Толмач - Гиголашвили Михаил. Страница 80
– Как же оставить? Нам это надо.
– Мы посмотрим и принесем. Это можете взять с собой, – указала харя курносым рылом на сумочку Ацуби. – Личные вещи не трогаем.
– А если как раз там бомба или пистолет? – прищурился Шнайдер.
Харя пожала плечами, а небритая морда, дожевав хлеб и сплюнув, сказала:
– Нет приказа личный досмотр делать. Через щуп прогоним – и все.
И действительно, щуп пошел вдоль наших тел. Пришлось извлекать ключи, очки, мелочь, снимать часы. Овчарки, внимательно слушавшие наш разговор, опять начали рычать и прыгать на прутья клеток.

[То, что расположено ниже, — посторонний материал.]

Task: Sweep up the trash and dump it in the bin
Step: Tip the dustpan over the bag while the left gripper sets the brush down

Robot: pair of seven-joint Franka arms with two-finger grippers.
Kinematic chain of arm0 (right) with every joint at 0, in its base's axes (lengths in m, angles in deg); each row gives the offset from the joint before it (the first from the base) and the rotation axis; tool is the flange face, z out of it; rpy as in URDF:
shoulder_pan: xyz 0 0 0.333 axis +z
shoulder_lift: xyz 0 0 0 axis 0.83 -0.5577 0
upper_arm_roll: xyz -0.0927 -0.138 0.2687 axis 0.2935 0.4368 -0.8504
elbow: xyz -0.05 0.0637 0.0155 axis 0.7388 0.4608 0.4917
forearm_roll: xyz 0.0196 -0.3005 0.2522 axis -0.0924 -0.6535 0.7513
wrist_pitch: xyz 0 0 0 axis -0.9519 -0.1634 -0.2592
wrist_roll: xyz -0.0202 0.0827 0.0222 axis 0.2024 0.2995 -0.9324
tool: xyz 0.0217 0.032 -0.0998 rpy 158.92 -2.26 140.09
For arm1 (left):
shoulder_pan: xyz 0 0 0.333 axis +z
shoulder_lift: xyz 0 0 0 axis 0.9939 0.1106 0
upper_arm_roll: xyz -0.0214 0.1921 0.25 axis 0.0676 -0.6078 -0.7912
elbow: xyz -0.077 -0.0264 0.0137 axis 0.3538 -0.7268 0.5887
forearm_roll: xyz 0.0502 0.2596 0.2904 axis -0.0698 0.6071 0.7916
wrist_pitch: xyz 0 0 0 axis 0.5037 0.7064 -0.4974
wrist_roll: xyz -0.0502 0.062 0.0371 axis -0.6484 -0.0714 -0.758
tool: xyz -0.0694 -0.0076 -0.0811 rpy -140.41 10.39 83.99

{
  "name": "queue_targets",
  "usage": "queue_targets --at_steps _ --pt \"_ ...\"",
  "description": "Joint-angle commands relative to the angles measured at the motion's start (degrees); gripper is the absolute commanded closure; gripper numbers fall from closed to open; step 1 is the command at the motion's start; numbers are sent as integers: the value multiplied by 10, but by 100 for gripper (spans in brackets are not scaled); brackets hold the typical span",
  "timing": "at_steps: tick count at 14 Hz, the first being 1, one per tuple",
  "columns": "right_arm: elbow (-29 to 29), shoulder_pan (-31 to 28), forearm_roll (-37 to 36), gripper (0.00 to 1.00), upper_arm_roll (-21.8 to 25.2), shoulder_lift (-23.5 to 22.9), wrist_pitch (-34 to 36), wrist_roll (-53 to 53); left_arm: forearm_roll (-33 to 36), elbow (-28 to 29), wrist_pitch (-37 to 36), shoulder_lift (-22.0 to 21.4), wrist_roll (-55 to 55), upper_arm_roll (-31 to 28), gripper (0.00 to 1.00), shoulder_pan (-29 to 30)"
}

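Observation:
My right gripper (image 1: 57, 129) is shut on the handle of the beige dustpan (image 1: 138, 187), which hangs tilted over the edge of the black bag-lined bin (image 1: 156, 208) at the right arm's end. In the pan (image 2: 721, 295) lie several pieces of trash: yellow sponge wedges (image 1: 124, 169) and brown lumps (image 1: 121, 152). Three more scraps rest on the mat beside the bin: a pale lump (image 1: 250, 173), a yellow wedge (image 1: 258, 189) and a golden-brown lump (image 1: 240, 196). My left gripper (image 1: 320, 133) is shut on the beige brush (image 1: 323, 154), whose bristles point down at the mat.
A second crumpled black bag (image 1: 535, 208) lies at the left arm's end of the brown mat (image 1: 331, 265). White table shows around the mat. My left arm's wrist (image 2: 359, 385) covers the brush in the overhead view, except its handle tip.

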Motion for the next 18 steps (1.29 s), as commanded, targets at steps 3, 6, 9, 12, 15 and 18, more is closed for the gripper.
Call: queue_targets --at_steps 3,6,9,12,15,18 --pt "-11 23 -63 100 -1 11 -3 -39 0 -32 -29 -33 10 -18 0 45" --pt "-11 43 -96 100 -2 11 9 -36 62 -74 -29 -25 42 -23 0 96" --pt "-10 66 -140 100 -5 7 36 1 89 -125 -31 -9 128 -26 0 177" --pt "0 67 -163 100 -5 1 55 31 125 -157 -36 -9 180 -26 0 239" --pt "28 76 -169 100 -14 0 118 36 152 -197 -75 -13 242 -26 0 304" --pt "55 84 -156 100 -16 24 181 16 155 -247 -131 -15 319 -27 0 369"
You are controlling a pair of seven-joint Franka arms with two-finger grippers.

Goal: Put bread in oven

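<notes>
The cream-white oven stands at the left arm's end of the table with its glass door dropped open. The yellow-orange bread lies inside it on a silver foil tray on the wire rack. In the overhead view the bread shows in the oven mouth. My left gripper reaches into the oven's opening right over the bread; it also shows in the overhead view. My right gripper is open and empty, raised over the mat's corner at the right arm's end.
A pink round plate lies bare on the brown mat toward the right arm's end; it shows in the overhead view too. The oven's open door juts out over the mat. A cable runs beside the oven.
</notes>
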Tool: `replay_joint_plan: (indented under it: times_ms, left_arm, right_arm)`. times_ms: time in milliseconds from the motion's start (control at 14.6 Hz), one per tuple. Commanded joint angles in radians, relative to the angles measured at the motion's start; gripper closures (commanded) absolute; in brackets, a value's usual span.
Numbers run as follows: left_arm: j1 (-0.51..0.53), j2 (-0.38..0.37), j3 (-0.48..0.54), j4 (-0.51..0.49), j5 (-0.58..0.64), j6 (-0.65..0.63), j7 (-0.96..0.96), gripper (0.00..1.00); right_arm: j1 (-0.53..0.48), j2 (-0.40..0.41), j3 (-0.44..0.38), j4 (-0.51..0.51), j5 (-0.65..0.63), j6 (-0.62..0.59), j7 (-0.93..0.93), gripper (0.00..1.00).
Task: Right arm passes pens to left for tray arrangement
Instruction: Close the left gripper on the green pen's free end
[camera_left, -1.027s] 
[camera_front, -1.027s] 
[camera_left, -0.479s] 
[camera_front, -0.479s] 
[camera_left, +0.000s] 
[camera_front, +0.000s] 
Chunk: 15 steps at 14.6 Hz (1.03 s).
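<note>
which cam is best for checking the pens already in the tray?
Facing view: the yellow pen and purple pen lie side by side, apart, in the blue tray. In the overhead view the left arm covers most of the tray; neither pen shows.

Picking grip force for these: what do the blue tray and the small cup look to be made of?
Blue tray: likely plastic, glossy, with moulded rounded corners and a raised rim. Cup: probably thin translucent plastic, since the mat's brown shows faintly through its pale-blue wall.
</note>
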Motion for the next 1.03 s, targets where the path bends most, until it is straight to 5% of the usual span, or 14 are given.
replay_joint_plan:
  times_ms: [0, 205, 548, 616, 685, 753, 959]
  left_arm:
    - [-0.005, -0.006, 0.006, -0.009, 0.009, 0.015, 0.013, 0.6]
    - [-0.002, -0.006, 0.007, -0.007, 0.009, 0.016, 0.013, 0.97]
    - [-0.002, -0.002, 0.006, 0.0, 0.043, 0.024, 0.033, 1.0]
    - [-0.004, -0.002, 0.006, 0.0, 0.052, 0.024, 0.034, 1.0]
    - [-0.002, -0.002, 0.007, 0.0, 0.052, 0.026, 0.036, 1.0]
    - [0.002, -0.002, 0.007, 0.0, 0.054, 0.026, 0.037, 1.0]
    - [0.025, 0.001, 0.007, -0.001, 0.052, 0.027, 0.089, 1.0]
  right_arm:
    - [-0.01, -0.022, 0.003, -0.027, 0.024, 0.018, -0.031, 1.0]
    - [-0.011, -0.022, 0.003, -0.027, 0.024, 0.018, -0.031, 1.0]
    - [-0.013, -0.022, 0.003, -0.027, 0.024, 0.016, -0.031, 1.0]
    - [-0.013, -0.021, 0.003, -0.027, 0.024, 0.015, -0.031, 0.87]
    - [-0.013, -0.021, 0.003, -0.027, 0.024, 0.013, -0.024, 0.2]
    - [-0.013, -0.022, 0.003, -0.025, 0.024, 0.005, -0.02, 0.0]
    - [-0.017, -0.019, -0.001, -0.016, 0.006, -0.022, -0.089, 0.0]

– Пошли-пошли, а то собаки нервничают, – сказала морда и повела нас к зданию, где и сдала с рук на руки наголо бритому детине в черной кожанке-безрукавке и бандане. Он завел нас в здание и пинком сапога распахнул дверь:
– Вон ваша камера. Кого вам?..
Шнайдер подал ему бумагу с именем. Детина, посовещавшись с кряжистыми вахтерами, где искать этого оборванца, утопал прочь. Тут ввалилась небритая морда и беспардонно скинула на стол наше снаряжение. Шнайдер со вздохом начал доставать бумаги, ручки, бланки, диктофон, папки. Ацуби принялась неловко орудовать поляроидом, вытаскивать походную ленту для отпечатков, порошок для мытья рук, настраивать лэптоп. Я молча помогал ей, в тесноте касаясь то плечом, то локтем, пока Шнайдер не сказал мне:
– Оставьте, не надо помогать, она должна учиться сама все делать… Вот лучше просмотрите, – передал он мне папку. – Тут его заявление, протокол задержания, данные.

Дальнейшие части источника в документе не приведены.